Exercise directions:
Without including any images, repeat the listing below exactly.

-------

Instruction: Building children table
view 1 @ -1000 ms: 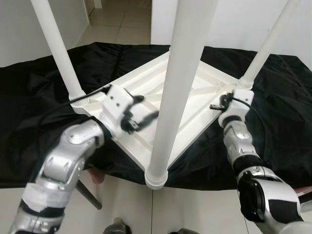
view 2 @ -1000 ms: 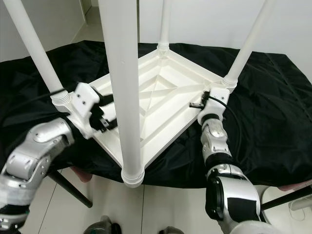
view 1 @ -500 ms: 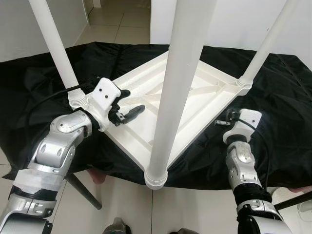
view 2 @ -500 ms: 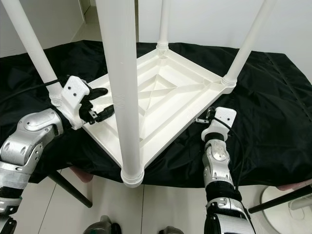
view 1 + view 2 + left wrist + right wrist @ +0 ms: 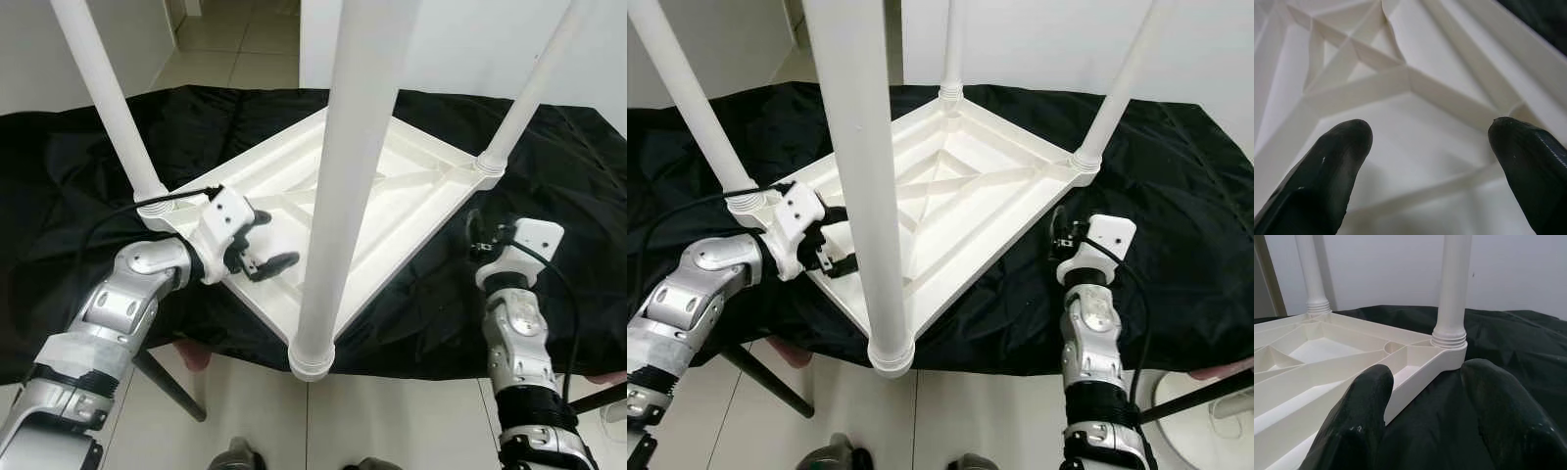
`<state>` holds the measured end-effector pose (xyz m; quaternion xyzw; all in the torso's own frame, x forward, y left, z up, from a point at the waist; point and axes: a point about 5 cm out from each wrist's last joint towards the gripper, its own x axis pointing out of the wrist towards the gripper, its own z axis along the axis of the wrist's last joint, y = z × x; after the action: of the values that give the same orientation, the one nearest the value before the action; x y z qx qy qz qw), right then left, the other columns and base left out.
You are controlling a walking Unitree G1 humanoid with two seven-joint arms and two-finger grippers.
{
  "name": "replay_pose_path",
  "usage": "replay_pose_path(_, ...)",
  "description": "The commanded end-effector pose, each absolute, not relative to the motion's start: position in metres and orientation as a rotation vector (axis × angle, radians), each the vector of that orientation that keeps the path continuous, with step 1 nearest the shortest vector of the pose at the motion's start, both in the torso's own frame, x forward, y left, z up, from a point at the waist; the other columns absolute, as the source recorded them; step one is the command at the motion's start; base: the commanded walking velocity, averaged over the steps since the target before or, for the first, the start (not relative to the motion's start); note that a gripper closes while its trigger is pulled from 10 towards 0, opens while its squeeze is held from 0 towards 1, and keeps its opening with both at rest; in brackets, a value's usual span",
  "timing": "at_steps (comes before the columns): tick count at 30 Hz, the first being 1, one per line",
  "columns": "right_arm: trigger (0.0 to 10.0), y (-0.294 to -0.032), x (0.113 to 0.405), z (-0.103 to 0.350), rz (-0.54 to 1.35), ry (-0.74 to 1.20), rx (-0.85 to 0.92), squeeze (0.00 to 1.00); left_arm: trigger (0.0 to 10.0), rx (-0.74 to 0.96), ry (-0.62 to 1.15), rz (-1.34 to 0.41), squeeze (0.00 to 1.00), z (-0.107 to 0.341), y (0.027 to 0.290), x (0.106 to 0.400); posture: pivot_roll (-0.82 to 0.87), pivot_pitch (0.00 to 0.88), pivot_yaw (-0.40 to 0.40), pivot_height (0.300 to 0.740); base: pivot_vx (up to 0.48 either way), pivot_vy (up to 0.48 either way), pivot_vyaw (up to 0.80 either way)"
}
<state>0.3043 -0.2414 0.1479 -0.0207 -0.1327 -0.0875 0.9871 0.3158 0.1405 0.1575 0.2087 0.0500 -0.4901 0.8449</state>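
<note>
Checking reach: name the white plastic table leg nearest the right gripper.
The white plastic leg at the upturned tabletop's right corner, just beyond the right gripper; the others stand further left.

All four white table legs (image 5: 345, 186) run out past the top edge — their upper ends are cut off. The nearest leg hides a strip of the upturned tabletop (image 5: 392, 196) behind it. The black cloth (image 5: 78, 176) covers whatever supports the table. Each silver arm leaves the picture at the bottom edge — the left arm (image 5: 108, 323) and the right arm (image 5: 524, 372).
</note>
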Motion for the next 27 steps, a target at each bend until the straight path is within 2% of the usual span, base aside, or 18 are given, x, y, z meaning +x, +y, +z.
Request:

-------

Completed task:
Instruction: Building children table
view 1 @ -1000 ms: 
view 2 @ -1000 ms: 
view 1 @ -500 ms: 
view 2 @ -500 ms: 
view 1 + view 2 + left wrist + right wrist @ +0 ms: 
`<state>` holds the measured end-effector pose (xyz m; quaternion xyzw; all in the torso's own frame, x forward, y left, z up, from a point at the waist; point and axes: a point about 5 cm out from each wrist's last joint towards the gripper, its own x axis pointing out of the wrist towards the gripper, its own z axis along the axis of the wrist's last joint, y = z × x; after the action: of the values that give the same orientation, the one nearest the value before the action; x y z qx qy qz qw), right then left, the other columns and base left out.
You are controlling a walking Unitree G1 humanoid with two seven-joint arms and two-finger grippers.
{
  "name": "replay_pose_path",
  "usage": "replay_pose_path(_, ...)",
  "description": "The commanded end-effector pose, each absolute, not relative to the motion's start: position in metres and orientation as a rotation vector (axis × angle, radians), each the vector of that orientation that keeps the path continuous, with step 1 nearest the shortest vector of the pose at the motion's start, both in the torso's own frame, x forward, y left, z up, from a point at the waist; the other columns absolute, as the source recorded them; step one is the command at the motion's start; base: the commanded walking velocity, averaged over the steps since the target before or, for the first, the start (not relative to the motion's start); note that a gripper closes while its trigger is pulled from 10 towards 0, opens while its squeeze is held from 0 towards 1, and keeps its opening with both at rest; in brackets, a value's usual span",
  "timing": "at_steps (comes before the columns): tick count at 30 Hz, the first being 1, one per line",
  "columns": "right_arm: trigger (0.0 to 10.0), y (-0.294 to -0.032), x (0.113 to 0.405), z (-0.103 to 0.350), rz (-0.54 to 1.35), ry (-0.74 to 1.20), rx (-0.85 to 0.92), squeeze (0.00 to 1.00); left_arm: trigger (0.0 to 10.0), rx (-0.74 to 0.96), ry (-0.62 to 1.15), rz (-1.34 to 0.41), squeeze (0.00 to 1.00), z (-0.107 to 0.341), y (0.027 to 0.290), x (0.106 to 0.400); posture: pivot_roll (-0.82 to 0.87), pivot_pitch (0.00 to 0.88), pivot_yaw (-0.40 to 0.40), pivot_height (0.300 to 0.740); base: pivot_vx (up to 0.48 either way), pivot_vy (up to 0.48 either way), pivot_vyaw (up to 0.80 either way)"
}
<state>0.3043 -0.2414 0.1479 -0.0207 -0.1327 -0.0875 0.9871 0.3158 0.1405 0.1575 0.2087 0.0500 -0.4901 0.8449</state>
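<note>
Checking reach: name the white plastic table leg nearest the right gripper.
The white plastic leg at the upturned tabletop's right corner, just beyond the right gripper; the others stand further left.

All four white table legs (image 5: 345, 186) run out past the top edge — their upper ends are cut off. The nearest leg hides a strip of the upturned tabletop (image 5: 392, 196) behind it. The black cloth (image 5: 78, 176) covers whatever supports the table. Each silver arm leaves the picture at the bottom edge — the left arm (image 5: 108, 323) and the right arm (image 5: 524, 372).
</note>
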Motion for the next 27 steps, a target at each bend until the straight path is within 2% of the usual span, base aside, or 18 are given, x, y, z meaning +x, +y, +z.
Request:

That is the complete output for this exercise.